Zombie Rationality

In this excellent post, John Quiggin somewhat understates his claim

The key passage

“the same fundamental confusion I pointed out last time, trying to claim that rationality assumptions are both important and unfalsifiable.”

and later at greater length

“Williamson wants to have his cake and eat it. Most of the time he wants to help himself to the strong implications of rationality as represented in standard micro texts, and to demand that macro be built on this basis. But, when this model is challenged on empirical grounds, he retreats to a concept of rationality that is tautologically true. This is a classic example of John H’s “two-step of terrific triviality”.”

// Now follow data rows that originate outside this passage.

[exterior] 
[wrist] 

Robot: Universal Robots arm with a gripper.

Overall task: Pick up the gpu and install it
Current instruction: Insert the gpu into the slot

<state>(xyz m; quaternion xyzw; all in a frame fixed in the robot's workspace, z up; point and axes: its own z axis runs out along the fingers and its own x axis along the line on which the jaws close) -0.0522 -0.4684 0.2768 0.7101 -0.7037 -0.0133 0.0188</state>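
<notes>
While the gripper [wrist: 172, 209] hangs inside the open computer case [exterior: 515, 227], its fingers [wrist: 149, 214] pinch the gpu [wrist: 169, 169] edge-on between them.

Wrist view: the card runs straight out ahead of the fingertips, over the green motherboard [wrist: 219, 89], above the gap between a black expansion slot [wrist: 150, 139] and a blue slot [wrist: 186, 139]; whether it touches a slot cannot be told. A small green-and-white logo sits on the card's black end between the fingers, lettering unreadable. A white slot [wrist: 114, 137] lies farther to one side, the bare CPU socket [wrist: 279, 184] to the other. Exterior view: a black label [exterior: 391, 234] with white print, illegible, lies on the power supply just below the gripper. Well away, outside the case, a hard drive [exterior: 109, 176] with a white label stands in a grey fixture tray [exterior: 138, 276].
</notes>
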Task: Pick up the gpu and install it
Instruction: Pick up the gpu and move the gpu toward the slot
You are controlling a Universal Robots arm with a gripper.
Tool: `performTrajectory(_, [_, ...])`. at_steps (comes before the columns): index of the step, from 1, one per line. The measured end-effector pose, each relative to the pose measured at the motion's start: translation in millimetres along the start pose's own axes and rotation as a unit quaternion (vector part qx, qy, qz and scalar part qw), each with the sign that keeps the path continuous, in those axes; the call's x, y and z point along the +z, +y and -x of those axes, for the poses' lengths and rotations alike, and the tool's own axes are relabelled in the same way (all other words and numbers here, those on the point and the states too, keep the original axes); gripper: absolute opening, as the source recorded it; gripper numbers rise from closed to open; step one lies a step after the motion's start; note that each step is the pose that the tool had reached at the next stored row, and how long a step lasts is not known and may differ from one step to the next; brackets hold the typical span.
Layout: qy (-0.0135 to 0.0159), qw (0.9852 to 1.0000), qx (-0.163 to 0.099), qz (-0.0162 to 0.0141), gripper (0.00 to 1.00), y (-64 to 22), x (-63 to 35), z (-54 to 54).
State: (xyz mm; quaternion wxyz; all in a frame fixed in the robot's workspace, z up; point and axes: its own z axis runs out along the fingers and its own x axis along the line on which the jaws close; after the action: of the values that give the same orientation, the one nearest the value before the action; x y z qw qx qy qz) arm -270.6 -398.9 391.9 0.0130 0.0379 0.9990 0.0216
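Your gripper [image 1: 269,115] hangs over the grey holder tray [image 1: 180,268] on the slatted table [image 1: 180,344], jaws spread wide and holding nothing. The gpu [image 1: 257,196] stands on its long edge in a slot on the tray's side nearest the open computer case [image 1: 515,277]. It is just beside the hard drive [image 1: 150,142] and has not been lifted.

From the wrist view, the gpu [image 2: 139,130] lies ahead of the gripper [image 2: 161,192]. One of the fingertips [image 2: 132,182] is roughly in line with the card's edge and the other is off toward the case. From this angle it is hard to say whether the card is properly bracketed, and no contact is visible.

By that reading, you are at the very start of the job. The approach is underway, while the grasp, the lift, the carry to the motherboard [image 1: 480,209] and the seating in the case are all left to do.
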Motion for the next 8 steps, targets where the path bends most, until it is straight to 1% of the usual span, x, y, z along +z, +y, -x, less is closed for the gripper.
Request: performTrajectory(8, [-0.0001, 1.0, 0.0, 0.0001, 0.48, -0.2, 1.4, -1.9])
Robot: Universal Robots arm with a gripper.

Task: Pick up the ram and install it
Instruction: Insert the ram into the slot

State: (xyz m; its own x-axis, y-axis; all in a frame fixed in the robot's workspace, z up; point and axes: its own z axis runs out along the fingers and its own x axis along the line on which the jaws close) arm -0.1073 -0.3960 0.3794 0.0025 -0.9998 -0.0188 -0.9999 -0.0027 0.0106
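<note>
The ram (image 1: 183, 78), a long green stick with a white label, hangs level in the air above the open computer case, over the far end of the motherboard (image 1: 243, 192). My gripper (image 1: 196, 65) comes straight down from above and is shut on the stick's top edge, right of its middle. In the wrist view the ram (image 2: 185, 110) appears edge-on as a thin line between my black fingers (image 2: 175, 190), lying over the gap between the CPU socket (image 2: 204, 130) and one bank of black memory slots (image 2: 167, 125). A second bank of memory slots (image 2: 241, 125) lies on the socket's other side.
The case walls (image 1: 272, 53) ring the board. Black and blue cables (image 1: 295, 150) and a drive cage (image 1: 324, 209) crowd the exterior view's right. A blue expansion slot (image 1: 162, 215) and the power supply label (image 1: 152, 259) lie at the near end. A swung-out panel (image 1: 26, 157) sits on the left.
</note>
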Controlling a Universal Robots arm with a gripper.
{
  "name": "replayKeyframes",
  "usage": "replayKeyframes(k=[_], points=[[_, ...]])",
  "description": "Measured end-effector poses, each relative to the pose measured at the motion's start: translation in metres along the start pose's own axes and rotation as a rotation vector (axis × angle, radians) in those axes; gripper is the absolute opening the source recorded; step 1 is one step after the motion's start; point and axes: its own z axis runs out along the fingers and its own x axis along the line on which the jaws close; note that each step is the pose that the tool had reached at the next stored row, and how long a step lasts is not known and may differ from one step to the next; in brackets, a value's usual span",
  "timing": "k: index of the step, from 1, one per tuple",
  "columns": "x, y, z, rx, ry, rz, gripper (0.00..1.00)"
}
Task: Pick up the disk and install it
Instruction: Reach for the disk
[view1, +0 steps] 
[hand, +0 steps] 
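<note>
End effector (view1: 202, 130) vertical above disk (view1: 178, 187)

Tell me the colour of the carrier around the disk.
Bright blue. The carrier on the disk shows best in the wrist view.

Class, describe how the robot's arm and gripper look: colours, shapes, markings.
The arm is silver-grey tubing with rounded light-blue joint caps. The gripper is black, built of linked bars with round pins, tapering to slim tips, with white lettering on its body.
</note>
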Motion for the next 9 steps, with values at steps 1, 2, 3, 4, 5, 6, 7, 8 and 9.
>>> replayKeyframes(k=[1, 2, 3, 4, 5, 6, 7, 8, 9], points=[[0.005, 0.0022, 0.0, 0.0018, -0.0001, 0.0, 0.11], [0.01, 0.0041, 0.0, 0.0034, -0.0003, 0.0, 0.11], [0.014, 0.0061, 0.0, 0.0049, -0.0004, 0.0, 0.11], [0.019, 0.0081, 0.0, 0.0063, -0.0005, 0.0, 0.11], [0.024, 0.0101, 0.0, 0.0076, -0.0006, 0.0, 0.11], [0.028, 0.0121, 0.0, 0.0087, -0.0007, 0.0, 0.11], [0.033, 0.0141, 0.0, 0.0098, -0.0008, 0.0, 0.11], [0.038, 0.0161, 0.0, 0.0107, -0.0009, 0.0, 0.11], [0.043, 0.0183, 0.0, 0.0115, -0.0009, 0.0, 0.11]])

My problem is that, while the concept of rationality is tautologically true, Quiggin is reluctant to stick to that claim. Instead he flirts with qualifications involving consistency or regularity.

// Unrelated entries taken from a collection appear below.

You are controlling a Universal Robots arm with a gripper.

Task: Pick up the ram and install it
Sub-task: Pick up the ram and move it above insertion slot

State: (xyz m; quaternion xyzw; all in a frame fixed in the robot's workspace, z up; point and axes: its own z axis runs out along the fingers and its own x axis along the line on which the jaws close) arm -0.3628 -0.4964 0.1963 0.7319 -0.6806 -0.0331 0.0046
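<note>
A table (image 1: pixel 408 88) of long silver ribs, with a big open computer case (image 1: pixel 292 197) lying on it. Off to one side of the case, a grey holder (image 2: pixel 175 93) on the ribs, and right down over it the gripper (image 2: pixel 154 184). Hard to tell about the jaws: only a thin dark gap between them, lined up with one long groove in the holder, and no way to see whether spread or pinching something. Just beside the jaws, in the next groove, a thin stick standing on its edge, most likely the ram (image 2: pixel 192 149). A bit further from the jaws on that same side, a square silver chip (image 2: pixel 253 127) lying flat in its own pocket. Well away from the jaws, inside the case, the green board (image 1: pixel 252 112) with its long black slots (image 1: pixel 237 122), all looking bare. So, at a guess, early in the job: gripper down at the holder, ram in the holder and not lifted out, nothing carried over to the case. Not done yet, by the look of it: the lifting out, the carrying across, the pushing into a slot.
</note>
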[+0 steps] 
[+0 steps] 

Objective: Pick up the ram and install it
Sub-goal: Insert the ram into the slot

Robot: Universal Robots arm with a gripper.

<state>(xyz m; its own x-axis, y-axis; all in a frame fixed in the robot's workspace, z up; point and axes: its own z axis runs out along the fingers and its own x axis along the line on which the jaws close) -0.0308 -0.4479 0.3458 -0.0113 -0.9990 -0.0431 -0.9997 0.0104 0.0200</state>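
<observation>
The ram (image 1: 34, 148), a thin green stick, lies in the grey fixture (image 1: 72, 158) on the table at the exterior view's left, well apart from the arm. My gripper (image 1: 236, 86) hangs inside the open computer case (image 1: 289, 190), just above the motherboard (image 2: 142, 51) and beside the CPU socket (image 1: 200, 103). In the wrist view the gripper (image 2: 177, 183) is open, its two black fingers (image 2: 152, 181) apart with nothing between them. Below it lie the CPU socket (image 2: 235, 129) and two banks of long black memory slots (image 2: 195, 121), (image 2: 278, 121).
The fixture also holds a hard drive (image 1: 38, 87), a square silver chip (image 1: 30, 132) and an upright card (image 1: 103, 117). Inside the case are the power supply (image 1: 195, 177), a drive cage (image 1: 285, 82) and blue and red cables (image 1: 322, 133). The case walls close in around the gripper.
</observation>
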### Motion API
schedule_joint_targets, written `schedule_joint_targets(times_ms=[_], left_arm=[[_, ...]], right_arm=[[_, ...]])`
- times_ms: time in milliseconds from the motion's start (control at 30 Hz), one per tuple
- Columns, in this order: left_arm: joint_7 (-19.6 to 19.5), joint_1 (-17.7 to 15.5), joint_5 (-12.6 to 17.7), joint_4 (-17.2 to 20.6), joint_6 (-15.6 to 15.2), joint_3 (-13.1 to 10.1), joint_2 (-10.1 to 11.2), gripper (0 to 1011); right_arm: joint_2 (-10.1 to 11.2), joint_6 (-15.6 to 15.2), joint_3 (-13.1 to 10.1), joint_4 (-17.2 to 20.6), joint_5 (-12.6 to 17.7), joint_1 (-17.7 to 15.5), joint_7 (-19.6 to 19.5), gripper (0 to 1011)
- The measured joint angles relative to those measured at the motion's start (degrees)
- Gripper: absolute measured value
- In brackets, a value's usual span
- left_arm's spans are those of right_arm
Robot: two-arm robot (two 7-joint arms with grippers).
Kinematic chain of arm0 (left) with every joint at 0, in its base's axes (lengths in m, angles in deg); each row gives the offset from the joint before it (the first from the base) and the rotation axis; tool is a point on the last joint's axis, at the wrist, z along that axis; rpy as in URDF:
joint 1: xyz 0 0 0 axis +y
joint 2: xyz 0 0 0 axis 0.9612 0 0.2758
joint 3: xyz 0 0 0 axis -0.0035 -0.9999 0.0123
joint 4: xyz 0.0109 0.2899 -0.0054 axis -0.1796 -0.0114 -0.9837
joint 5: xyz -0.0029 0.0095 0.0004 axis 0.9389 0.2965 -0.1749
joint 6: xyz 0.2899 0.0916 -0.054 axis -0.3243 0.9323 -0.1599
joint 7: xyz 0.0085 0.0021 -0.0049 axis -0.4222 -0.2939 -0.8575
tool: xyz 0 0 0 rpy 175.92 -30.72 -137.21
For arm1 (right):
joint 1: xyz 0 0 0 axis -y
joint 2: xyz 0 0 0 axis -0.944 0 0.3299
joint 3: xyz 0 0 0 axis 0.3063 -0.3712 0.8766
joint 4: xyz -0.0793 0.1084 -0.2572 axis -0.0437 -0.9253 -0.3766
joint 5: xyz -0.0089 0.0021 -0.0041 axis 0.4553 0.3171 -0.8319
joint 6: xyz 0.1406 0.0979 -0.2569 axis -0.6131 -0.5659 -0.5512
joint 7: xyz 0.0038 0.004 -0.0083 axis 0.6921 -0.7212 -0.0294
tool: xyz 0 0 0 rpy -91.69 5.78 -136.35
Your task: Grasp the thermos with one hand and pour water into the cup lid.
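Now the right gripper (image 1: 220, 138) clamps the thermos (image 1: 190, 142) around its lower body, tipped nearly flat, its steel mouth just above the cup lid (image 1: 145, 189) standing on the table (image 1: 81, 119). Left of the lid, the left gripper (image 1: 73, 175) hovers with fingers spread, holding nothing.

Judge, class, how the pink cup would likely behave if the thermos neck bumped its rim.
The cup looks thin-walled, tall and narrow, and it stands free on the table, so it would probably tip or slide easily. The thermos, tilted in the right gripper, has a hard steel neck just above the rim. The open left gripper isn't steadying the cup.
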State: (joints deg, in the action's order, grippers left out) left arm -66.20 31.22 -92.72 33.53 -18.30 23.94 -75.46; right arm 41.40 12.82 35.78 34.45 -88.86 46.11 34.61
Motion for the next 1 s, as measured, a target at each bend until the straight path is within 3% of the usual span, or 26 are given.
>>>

“a brief, purely mathematical point. Any consistent pattern of choice among objects (of any kind) that we can observe, can be represented as optimization, that is, as the maximization of a function. “

So far the truth but not the whole truth, since the claim is true without the qualifier “consistent.” The reason is simple. If there is no limit on the class of functions to be maximized then calender time can be an argument of the function. In other words if I have to assume that the function of X being maximized changes over time, I can just interpret it a one function of time and X.

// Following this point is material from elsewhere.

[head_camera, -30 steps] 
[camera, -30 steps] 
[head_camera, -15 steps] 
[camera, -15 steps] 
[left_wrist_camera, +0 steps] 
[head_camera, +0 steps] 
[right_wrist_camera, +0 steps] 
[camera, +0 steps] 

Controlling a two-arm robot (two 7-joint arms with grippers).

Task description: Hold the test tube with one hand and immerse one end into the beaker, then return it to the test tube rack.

I beat a dead Buridan’s ass after the jump.

Quiggin knows this. He writes “Even choices that are inconsistent in various ways can be represented by more general notions of optimization.” I’d go a bit further. This claim means that *some* apparently inconsistent choices can be represented as optimization, but, in fact, all choices can be represented as optimization.

The proof by contradiction is elementary. Assume that there is a non-empty set S of series of actions which is inconsistent with maximizing any utility function at all. Consider a hypothetical agent whose sole desire in life is to make things difficult for rational choice modelers. The agent has a utility function which yields one util if the agent chooses an series of actions in S and 0 otherwise. It is optimal for the agent to chose a series of actions in S. But S was the set of series of actions which are not optimal for any utility function. This is a contradiction. Thus I have proven that S is empty.

There is no series of actions which can not be reconciled with utility maximization.

There can be no doubt that this claim is true. You have just read a rigorous proof.